Building a Dynamic Form System

Posted on Aug 02, 2015 in Code

Carrot is Moby's nascent platform for running custom contests, promotions, and sweepstakes. In Carrot, program owners design custom entry forms, which participants fill out to submit their entries. Since Carrot aims to support a diverse array of contest types and is meant to be used by customers with widely different requirements, we needed a way to give owners a great deal of flexibility in their form designs.

Let’s assume the following requirements for the system:

  1. Forms and their submissions must be attachable to any record (e.g., programs and rounds)
  2. Owners can compose their forms from a variety of field types (defined by the application)
  3. Owners can add input validation rules
  4. Submitters can fill out the forms and see errors when their input is invalid
  5. Owners can view submissions of their forms

With our requirements in mind, we can work toward a solution. Requirement 1 tells us immediately that we’ll need two separate concepts to represent a single dynamic form system: the form itself (the fields that make it up), and a submission of the form (a group of filled-in fields). In our domain, forms are attached to Programs and Rounds, while their submissions are attached to ProgramRegistrations and Entrys. These two components, which I’ll call Form and Submission, will be present for each form system.

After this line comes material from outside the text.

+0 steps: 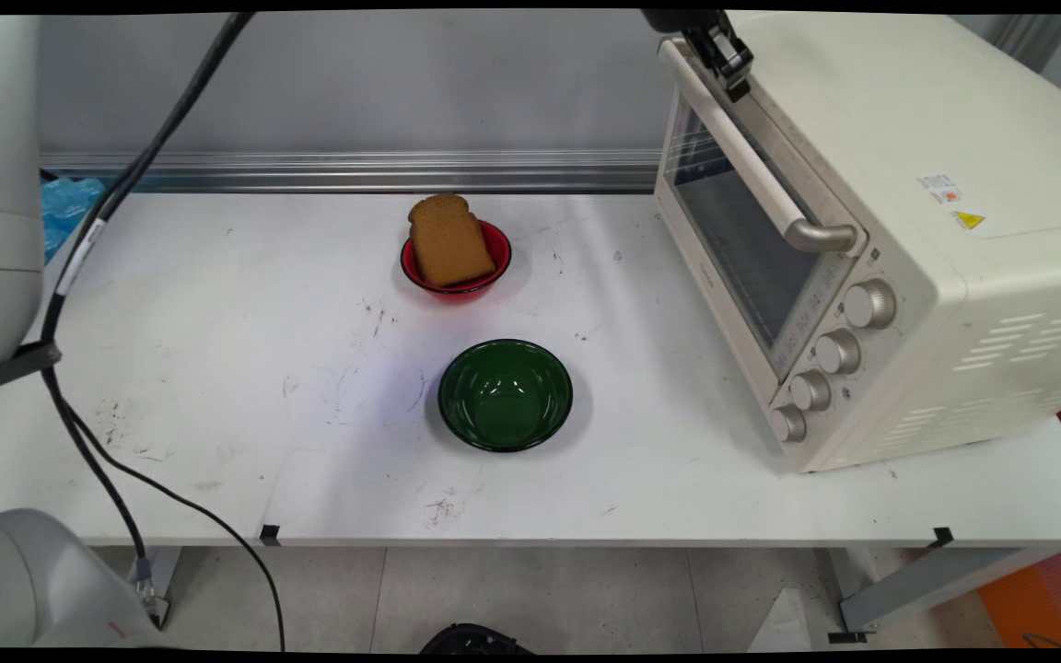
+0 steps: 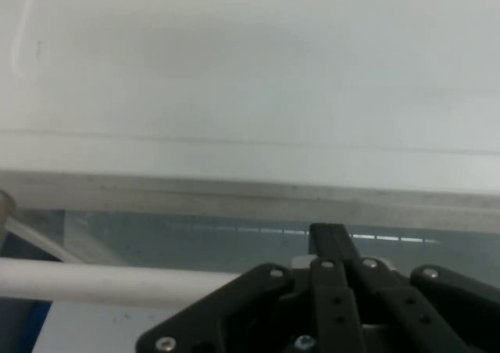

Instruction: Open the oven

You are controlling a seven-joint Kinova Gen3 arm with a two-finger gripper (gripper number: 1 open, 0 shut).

Requirement 2 suggests we’ll need the concept of a FormField, and each FormField will need a type. Furthermore, each FormField will need to accommodate validation logic (requirement 3), but each field will not have the same types of validations. For example, an integer field might naturally have a max and a min option that owners can use to control the range of accepted inputs; but max and min would not make sense in the context of a checkbox field. So it's clear that we’ll need to define the "meta-validation" of each field (essentially, the validation menu from which the creator can choose) separately.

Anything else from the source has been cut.